Not really. Expressway proposal wouldn't include major toll hikes.

The $3 toll. It’s the great fear of privatization, which came to a head Monday morning in City Council chambers. And that’s precisely why the city should accept a deal from the Richmond Metropolitan Authority to pay the city back $62 million, Mayor Dwight Jones says.

“I’m not against privatization,” Jones told council. “But I am not in favor … of privatization of toll roads, and that is evidenced by the fact that in 2002, [Route] 895 tolls were $1.25; today they are $3. And I’m sure they will continue to escalate.”

Route 895, known as the Pocahontas Parkway, is operated by Australian company Transurban, a deal borne out of necessity. In 2006, because of low traffic counts, the state leased the 8.8-mile parkway to avoid a financial default.

Jones and others, including the city’s financial adviser Davenport & Co., fear tolls will rise dramatically in much the same way if the Downtown Expressway and Powhite Parkway are privatized.

But the toll taboo may be more myth than reality. Because the expressway system has been around nearly 40 years, traffic forecasting is relatively easy. Pocahontas Parkway, which opened in 2002, was a relative upstart, the victim of overzealous traffic projections. It had no choice but to jack up the tolls.

Not so with the Downtown Expressway and Powhite Parkway, which opened in the early 1970s. Abertis, a transportation company based in Barcelona, Spain, already is preparing a proposal to privatize the expressway system -- with minimal toll hikes.

While still preliminary, Jordi Graells, president of Abertis USA, says the company will offer at least $250 million for a 30- to 40-year lease (or concession) agreement. That’s about $180 million to pay off existing debt, including the $62 million, and an additional $70 million in cash.

How much would tolls increase? “The rates are now correct,” Graells says, “so the user would not have to pay significantly more than now.”

The concession agreement would allow annual toll increases adjusted only for inflation, Graells says. The current inflation rate is a little more than 3 percent. Assuming an immediate increase, tolls would jump from 70 cents to about 72 cents.

Tolls have increased at a higher rate under the authority, which last raised tolls in 2008 from 50 to 70 cents. On an annualized basis, that means tolls were raised 4 percent per year since the last toll hike in 1998, from 35 cents to 50 cents. The authority also plans a raise in 2018, from 70 cents to 80 cents, which comes to 2 percent a year.

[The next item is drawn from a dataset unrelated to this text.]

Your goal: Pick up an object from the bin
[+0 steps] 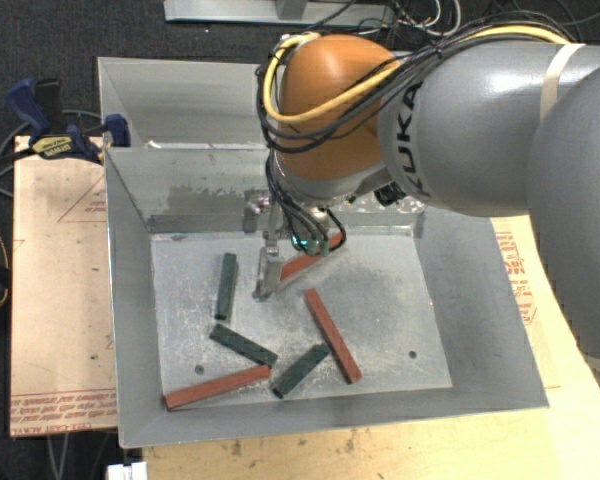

Abertis says it will achieve greater efficiencies by making toll collections cashless through improved open-road toll technology during the next three to five years.

Regardless of how the expressway authority votes Tuesday -- its board of directors is expected to make a decision on a deal to repay the city its $62 million -- Graells says his company still plans to submit a proposal, perhaps as early as next week.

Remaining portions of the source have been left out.